Phone app to take panaoramic photos

Cycloramic is an iOS and Windows Phone application that makes the Apple iPhone and Compatible Windows Phones rotate 360 degrees without user intervention. It switches the phone's vibrator at a specific (undisclosed) frequency to make the phone spin around its vertical axis and track the rotation angle using the gyroscope, compass and accelerometer while taking panoramic images. This "handsfree" feature works only on the iPhone 5 and iPhone 5s standing on one of its flat edges. Because of this limitation, iPhone 4 users take panoramic photos in a guided mode. Another feature of this program is the ability to post process panoramic images into 24-second videos for other uses.
The update introduced on June 22, 2013 added features to store, edit and share the panoramic pictures.

==Background==
Cycloramic was created in December 2012 by a start-up called "Egos Ventures" which is part of the Advanced Technology Development Center located in Tech Square, Atlanta, Georgia.

==Reception==
Cycloramic received a "Pogie Award" for the Brightest Ideas of 2012 from David Pogue, a personal technology columnist for The New York Times . The app also triggered the interest of other influential tech journalists witnessing the iPhone "dance".
Steve Wozniak filmed himself using the app judging it "unexpected, fanciful and useful at the same time".
The application was downloaded 100,000 times in 7 days when it launched in December 2012.
Egos Ventures has since been selected as one of the Top 10 Innovative Companies in Georgia and presented Cycloramic at the 2013 Georgia Technology Summit (GTS) on March 20, 2013.

==Features==
The initial (1.0) version of Cycloramic generated panoramic videos, rather than pictures.

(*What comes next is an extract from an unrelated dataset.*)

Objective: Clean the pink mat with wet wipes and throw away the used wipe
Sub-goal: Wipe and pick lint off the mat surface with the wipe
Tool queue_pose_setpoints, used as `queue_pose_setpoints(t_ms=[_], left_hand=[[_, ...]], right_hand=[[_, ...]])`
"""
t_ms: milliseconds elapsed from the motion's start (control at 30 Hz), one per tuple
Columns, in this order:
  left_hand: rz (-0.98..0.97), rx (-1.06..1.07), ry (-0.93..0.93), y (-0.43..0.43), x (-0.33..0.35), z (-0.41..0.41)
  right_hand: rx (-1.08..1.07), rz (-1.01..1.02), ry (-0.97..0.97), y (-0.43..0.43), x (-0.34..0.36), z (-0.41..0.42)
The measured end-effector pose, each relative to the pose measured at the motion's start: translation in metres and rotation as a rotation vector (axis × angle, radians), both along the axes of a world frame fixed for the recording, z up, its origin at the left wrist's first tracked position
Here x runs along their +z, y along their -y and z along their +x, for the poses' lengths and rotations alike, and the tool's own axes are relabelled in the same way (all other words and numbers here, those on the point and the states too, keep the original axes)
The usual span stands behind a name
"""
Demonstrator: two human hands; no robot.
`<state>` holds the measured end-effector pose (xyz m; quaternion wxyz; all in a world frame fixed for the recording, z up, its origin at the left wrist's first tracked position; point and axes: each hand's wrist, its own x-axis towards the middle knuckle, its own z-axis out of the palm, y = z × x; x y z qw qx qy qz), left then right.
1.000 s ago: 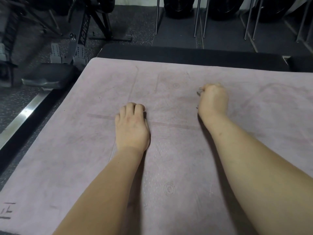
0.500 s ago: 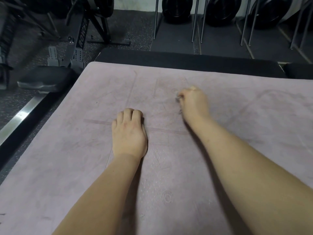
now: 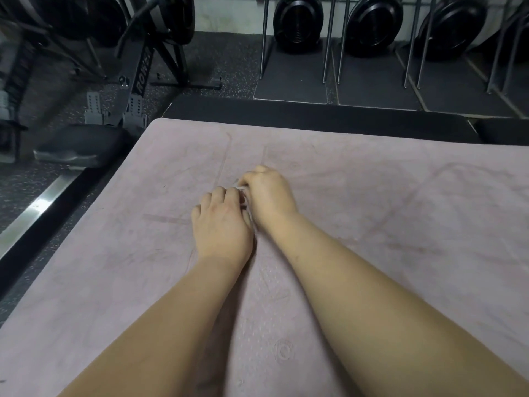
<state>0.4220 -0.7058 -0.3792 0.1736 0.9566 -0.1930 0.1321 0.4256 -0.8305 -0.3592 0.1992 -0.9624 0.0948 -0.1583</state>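
Gym floor seen from above, read from left to right. At far left stands a rowing machine point(image 3: 138, 78), with its padded seat point(image 3: 77, 151) on a bright metal rail point(image 3: 34, 213). The rail runs diagonally toward the lower left, just beside the edge of the pink mat point(image 3: 400, 239). The mat lies flat and fills most of the lower field; faint printed lines and darker smudges mark its surface. Two bare forearms enter from the bottom edge and converge near the mat's centre.

The left hand point(image 3: 221, 227) rests knuckles-up on the mat with its fingers curled under. Its fingertips are hidden, so whether it grips anything cannot be told. Its thumb side touches the right hand point(image 3: 269, 193). Between the two hands a small pale fragment of the wipe point(image 3: 241, 185) shows, low against the mat; the hands cover most of it. The right hand is closed in a fist around the wipe, with its knuckles turned toward the left hand, and it rests on the mat.

Beyond the far edge of the pink mat runs a black pad point(image 3: 315, 113), parallel to that edge. At upper right, dark round discs point(image 3: 297, 24) stand upright between the thin metal posts of a rack point(image 3: 329, 53), above dark floor tiles.
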Motion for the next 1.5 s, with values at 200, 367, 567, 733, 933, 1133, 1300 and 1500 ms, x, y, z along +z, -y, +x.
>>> queue_pose_setpoints(t_ms=[200,367,567,733,933,1133,1300,1500], left_hand=[[-0.067,-0.116,-0.014,0.032,-0.006,0.010],[-0.030,-0.132,0.035,0.035,-0.016,0.009],[-0.023,-0.141,0.038,0.035,-0.015,0.006],[-0.052,-0.120,0.034,0.035,-0.016,0.007],[-0.024,-0.131,0.039,0.036,-0.018,0.007],[-0.020,-0.131,0.023,0.036,-0.017,0.008],[-0.011,-0.130,0.025,0.036,-0.015,0.006],[0.001,-0.122,0.019,0.036,-0.015,0.006]], right_hand=[[-0.164,-0.172,0.030,0.085,-0.013,0.004],[-0.570,-0.093,-0.024,0.178,-0.012,-0.005],[-0.400,-0.083,-0.017,0.094,-0.012,0.037],[-0.031,-0.049,0.009,0.040,-0.008,0.053],[-0.281,-0.253,0.019,0.137,-0.019,0.045],[-0.657,-0.091,-0.029,0.181,-0.008,0.037],[-0.301,0.122,-0.020,0.094,-0.006,0.067],[-0.102,0.190,0.066,0.076,-0.008,0.069]])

The 2.0 version later introduced a photo mode allowing users to take panoramic photos in addition to videos. Users can choose to convert their panoramic photos into 24-second movies since the 2.1 version. The version 3.0 update added an in-app photo library with editing features. The editing allowed for modification to the original 14 images that created the panorama individually. This version also allowed images (panorama or individual) to be shared via social media. Usage requires a mount bought separately.

==Criticism==
The 2.0 version added in-app purchases, and the update disabled a feature that was present in the original version that users had paid for.

==Shark Tank==
Cycloramic appeared on the January 31, 2014 Season 5, episode 16 of Shark Tank. The product yielded one of the largest deals in the history of Shark Tank ($500k for 15% from Mark Cuban and Lori Greiner).

== Post Shark Tank ==
The app got 8 million downloads after the deal. The company was later sold to Carvana for $22 million.